That is the pits ;-(( Is that a common problem with 1/2" routers?


----------



## OutPutter (Jun 23, 2007)

OutPutter said:


> *Box Bottom Blowout*
> 
> *Catastrophe today at the WoodRat.*
> 
> ...


Thanks for the comments. I'm definitely going to do something with the blowout because I just love this wood. The problem with the bit changing depth is I think mostly because of the bit I'm using. It's longer than other 1/4" bits I have and I think having more of the bit extending past the end of the chuck puts more stress on the bit and makes it easier to come lose.


----------



## stefang (Apr 9, 2009)

OutPutter said:


> *Box Bottom Blowout*
> 
> *Catastrophe today at the WoodRat.*
> 
> ...


You might need a new 1/4"collet for your router or else there is something drastically wrong with it when it can't hold a bit tight. Could be dangerous too. I suggest you find out the cause and get it fixed before something bad happens.


----------



## OutPutter (Jun 23, 2007)

*Glue Up Bottom and Sides*

I decided that the next step after blowing out the bottom while routing the dovetail trenches was to glue up the bottom and trap the sides in the trenches. Even though the trenches were at different depths, all I had to do to get the side dovetails to fit was a little sanding. Here are some pictures of the glued up box bottom.
.
.








This shows the glue line down the middle of the box before clean up.
.
.








This one shows the bottom of the bottom and those pesky blowouts.
.
.








This one shows what the finished box will look like before finishing. I just layed the top onto the sides to get an idea of what's to come. I just love all the figure and holes and stuff in that pallet wood. ;-)

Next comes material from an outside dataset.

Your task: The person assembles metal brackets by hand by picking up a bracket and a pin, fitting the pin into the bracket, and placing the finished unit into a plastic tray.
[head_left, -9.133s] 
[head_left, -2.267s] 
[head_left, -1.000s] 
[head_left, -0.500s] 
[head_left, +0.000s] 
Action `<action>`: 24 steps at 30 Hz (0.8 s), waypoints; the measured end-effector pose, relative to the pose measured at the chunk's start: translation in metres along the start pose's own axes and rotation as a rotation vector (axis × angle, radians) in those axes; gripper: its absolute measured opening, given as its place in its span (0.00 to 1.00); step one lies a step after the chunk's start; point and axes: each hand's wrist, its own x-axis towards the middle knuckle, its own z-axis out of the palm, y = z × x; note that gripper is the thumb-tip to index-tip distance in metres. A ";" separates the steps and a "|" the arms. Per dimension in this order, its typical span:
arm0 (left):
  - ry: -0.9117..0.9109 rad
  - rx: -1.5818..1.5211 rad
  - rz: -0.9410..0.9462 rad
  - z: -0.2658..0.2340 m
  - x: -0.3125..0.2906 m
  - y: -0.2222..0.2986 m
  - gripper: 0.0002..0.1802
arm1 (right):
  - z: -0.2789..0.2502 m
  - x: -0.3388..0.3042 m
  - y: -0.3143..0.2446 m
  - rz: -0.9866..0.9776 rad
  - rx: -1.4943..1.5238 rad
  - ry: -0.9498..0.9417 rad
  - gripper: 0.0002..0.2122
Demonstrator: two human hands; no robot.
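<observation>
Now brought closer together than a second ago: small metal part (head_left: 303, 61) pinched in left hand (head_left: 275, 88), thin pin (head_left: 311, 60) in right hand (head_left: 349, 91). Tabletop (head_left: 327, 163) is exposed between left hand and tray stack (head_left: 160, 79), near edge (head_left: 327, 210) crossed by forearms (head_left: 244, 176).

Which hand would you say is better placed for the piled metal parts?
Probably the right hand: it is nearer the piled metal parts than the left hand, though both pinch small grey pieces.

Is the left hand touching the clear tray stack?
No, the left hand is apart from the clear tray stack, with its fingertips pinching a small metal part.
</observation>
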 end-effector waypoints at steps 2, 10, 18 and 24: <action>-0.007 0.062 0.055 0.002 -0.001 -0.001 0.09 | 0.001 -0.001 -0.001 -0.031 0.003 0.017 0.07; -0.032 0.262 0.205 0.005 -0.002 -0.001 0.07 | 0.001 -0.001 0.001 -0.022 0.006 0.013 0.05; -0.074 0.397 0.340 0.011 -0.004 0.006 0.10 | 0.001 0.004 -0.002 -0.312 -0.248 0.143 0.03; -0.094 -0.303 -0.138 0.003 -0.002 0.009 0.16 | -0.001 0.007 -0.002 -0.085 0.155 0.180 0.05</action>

Next time I should have a start on the repairs to the blowout. Wish me luck.


----------



## bigike (May 25, 2009)

OutPutter said:


> *Glue Up Bottom and Sides*
> 
> I decided that the next step after blowing out the bottom while routing the dovetail trenches was to glue up the bottom and trap the sides in the trenches. Even though the trenches were at different depths, all I had to do to get the side dovetails to fit was a little sanding. Here are some pictures of the glued up box bottom.
> .
> ...


it still came out good and we can't see the bottom unless u show us. ;-)


----------



## a1Jim (Aug 9, 2008)

OutPutter said:


> *Glue Up Bottom and Sides*
> 
> I decided that the next step after blowing out the bottom while routing the dovetail trenches was to glue up the bottom and trap the sides in the trenches. Even though the trenches were at different depths, all I had to do to get the side dovetails to fit was a little sanding. Here are some pictures of the glued up box bottom.
> .
> ...


Unique box thanks for sharing


----------



## noknot (Dec 23, 2008)

OutPutter said:


> *Glue Up Bottom and Sides*
> 
> I decided that the next step after blowing out the bottom while routing the dovetail trenches was to glue up the bottom and trap the sides in the trenches. Even though the trenches were at different depths, all I had to do to get the side dovetails to fit was a little sanding. Here are some pictures of the glued up box bottom.
> .
> ...


Nothing is perfect if you dont point it out they wont see it great job


----------



## OutPutter (Jun 23, 2007)

*Repairs -R- Us*

I blew out the hidden dovetail trench in the bottom of my bible box so I had to make a repiar. I picked a piece of the offcut from the sides or top, I forget which. The color matched pretty well I thought. Here are a few pictures of the repair process. I just cut little bitty pieces and glued them in the trench hole.
.
.








You should be able to see the offcut I used laying across the bottom of the box along side the two blowouts.
.
.








This one shows one of the patch pieces on the sanding block I used to help make them fit.
.
.








Patch pieces glued in the trench holes.
.
.








After drying and sanding flush. Still pretty obvious I think. Oh well.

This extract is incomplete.